Why not combine the two? We started with a few rows of benches in an arch, facing a stage about 6 feet deep and 12 feet wide. On each side there was a “fort” tower with platforms at 6 feet high with 5/4- x 6-inch deck boards for sides, and pointed on top to look like log fort walls. Each of these “blockhouses” had a way for campers to climb up inside and outside--ladders, ropes, a slide … normal playground stuff but keeping with the “fort” theme. Finally, we included a bridge between the two towers that acted as the backdrop for the stage.

The kids worked on it for several weeks, and when finished it became a kid magnet. It was great fun for climbing on and make-believe while waiting for counselors; it was a wonderful stage for evening campfires, where skits could include people in the towers and popping out of windows!

Stage, Council Ring, Chapel
Kids love being on stage, and not enough camps have them at their all-camp gathering spots.

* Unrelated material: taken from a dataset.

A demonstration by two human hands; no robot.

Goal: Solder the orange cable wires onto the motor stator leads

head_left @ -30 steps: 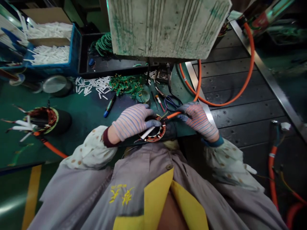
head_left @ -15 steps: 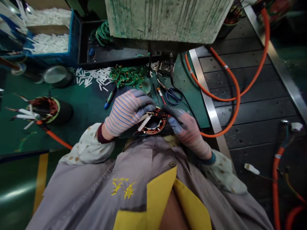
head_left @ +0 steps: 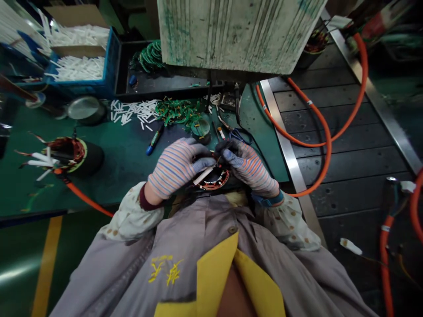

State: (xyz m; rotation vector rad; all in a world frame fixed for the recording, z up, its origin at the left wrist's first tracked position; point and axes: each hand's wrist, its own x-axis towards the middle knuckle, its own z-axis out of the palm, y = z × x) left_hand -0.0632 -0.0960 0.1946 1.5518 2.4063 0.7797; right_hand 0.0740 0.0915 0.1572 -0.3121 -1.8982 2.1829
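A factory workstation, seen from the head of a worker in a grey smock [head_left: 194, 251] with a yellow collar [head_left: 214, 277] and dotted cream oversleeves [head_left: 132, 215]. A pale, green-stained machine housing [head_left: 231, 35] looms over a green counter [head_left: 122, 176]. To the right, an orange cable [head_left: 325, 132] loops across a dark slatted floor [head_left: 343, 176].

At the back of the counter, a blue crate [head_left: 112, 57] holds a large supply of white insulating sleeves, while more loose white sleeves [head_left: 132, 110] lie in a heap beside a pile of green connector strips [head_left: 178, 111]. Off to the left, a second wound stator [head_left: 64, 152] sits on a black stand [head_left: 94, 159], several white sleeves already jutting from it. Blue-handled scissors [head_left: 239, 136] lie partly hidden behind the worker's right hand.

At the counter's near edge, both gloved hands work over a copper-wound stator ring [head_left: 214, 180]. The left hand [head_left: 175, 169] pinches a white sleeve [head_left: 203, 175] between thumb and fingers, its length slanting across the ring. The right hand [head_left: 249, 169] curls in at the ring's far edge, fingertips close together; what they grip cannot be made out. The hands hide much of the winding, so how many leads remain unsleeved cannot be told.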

Skit nights are more special, song leaders are easier to see, and campers will go out of their way to hang out there. Eight feet deep and 24 feet long makes a stage big enough for most any skit, and by adding three rows of “steps” along the front, you have built-in risers for an entire unit to sing a song or do a cheer.

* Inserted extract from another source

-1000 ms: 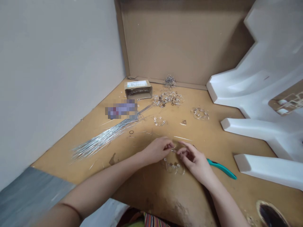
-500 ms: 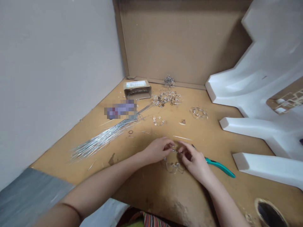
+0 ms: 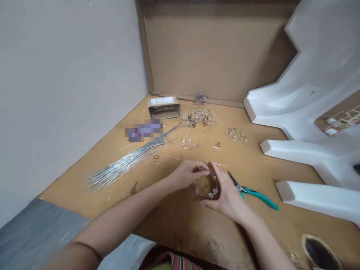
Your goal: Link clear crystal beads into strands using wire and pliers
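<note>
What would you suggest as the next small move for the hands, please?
Perhaps lift the left hand's fingertips slightly off the top of the beaded wire ring to check the wire there: they cover that spot, and the right hand, curved round the ring's right side, could probably steady it.

The tan, smooth-topped table (image 3: 253,153) carries a long bundle of thin silvery wires (image 3: 123,163), an open brown cardboard box (image 3: 164,107) lying on its side, tangled heaps of clear beads and wire (image 3: 198,117), a separate loose wire tangle (image 3: 236,134) and teal-handled metal pliers (image 3: 260,197).
</note>
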The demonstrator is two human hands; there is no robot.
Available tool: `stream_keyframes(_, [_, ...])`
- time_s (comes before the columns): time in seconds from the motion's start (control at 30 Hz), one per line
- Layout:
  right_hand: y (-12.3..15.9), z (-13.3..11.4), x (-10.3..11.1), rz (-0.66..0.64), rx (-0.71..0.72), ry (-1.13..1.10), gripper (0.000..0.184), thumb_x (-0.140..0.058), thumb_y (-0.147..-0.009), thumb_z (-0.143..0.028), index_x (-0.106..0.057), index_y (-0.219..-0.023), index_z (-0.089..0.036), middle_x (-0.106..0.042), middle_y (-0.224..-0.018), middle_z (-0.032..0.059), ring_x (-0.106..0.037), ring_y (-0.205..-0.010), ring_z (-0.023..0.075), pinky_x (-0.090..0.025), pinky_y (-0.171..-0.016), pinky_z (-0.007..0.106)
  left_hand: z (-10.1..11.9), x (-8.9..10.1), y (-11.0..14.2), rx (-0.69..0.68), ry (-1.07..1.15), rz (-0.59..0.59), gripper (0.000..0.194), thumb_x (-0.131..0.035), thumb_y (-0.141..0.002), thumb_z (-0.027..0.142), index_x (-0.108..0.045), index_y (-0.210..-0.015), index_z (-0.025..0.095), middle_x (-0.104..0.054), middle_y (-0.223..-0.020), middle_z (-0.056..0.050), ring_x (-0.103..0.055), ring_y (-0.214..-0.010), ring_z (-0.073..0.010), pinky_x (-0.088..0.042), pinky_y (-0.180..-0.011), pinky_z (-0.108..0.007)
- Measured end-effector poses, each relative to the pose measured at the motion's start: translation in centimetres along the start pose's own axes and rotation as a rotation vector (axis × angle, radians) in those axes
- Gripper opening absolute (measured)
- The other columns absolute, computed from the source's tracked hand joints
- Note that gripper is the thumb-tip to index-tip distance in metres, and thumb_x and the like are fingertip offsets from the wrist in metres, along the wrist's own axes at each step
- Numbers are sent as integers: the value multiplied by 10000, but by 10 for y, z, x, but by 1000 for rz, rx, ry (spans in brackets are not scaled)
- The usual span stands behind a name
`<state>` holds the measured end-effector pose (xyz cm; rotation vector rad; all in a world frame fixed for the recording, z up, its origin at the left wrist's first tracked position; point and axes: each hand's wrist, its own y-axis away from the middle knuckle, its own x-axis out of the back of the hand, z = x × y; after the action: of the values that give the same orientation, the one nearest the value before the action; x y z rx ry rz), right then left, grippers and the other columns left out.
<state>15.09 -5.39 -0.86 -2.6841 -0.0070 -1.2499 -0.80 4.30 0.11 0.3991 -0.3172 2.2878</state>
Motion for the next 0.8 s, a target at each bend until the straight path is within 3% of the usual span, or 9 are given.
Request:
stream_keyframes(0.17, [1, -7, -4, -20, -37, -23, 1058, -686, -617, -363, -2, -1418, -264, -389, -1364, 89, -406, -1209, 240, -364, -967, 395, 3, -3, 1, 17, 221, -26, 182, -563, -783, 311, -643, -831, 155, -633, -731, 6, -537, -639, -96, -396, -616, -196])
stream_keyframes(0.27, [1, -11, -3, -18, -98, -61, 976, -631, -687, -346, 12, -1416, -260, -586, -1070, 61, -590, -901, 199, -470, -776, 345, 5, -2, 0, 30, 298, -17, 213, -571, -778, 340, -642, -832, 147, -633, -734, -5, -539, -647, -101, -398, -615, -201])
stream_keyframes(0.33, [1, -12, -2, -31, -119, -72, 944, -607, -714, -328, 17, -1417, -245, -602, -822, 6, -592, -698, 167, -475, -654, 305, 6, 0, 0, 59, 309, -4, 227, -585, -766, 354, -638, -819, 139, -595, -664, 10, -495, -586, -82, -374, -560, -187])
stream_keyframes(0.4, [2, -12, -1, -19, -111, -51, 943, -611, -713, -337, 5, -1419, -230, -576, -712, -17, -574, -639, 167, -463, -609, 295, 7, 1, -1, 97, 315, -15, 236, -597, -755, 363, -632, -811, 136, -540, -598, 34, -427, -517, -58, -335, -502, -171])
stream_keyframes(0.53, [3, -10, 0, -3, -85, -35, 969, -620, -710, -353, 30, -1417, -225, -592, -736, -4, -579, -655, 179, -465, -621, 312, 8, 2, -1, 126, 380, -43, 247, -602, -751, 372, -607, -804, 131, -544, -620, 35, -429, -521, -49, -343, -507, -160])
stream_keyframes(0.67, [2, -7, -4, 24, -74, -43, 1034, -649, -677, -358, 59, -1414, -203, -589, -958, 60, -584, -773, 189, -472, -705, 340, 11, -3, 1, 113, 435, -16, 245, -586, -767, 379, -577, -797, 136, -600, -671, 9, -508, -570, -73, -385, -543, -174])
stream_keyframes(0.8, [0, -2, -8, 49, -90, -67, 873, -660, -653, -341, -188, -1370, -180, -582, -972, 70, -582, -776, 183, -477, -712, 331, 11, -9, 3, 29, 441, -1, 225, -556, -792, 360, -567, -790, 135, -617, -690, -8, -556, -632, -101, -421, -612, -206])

Some of my favorite additions are pieces of stockade fence on either side (for dramatic “enter stage left” and “enter stage right” moments). An impressive element that also ends up being a marketing breakthrough is a large sign hung over the stage with your camp’s name. It can hide a pull-down screen and stage lights behind it, but, most importantly, each one of those thousand camper photos taken each summer at opening- and closing-night ceremonies now has your camp’s name printed across the top! (I’ve even been tempted to add the Web site address, but I know my counselors would give me grief!)

Cabin
At YMCA Camps Beckett and Chimney Corners (Mass.), the teen programs that sell out first each year are the “Construction Cabins.” Each group has a skilled carpenter who works with the campers eight hours a day, so the teens learn how to use all the tools and even cut their own boards. Some of the most dedicated alumni come from these groups because the friendships they make while doing meaningful work are so strong, and every time they return to camp, the first visit has to be to “their” cabin.

More Than Hammers
Some things aren’t as successful as camper or volunteer projects, like raking leaves or cleaning windows. (Adults working in groups might enjoy the time with each other, but that “Tom Sawyer” thing will only go so far with teens!)

All of the examples in this article have been about building things, but there’s so much more that campers would be thrilled to do if we entrusted them to help us:

  • Serving drinks and snacks in the camp store

  • Sorting mail into cabin mailboxes; handing out packages

  • Cooking special meals or desserts for their cabin or unit

  • Passing out icee-pops on hot days

  • Doing the announcements at “flag pole.”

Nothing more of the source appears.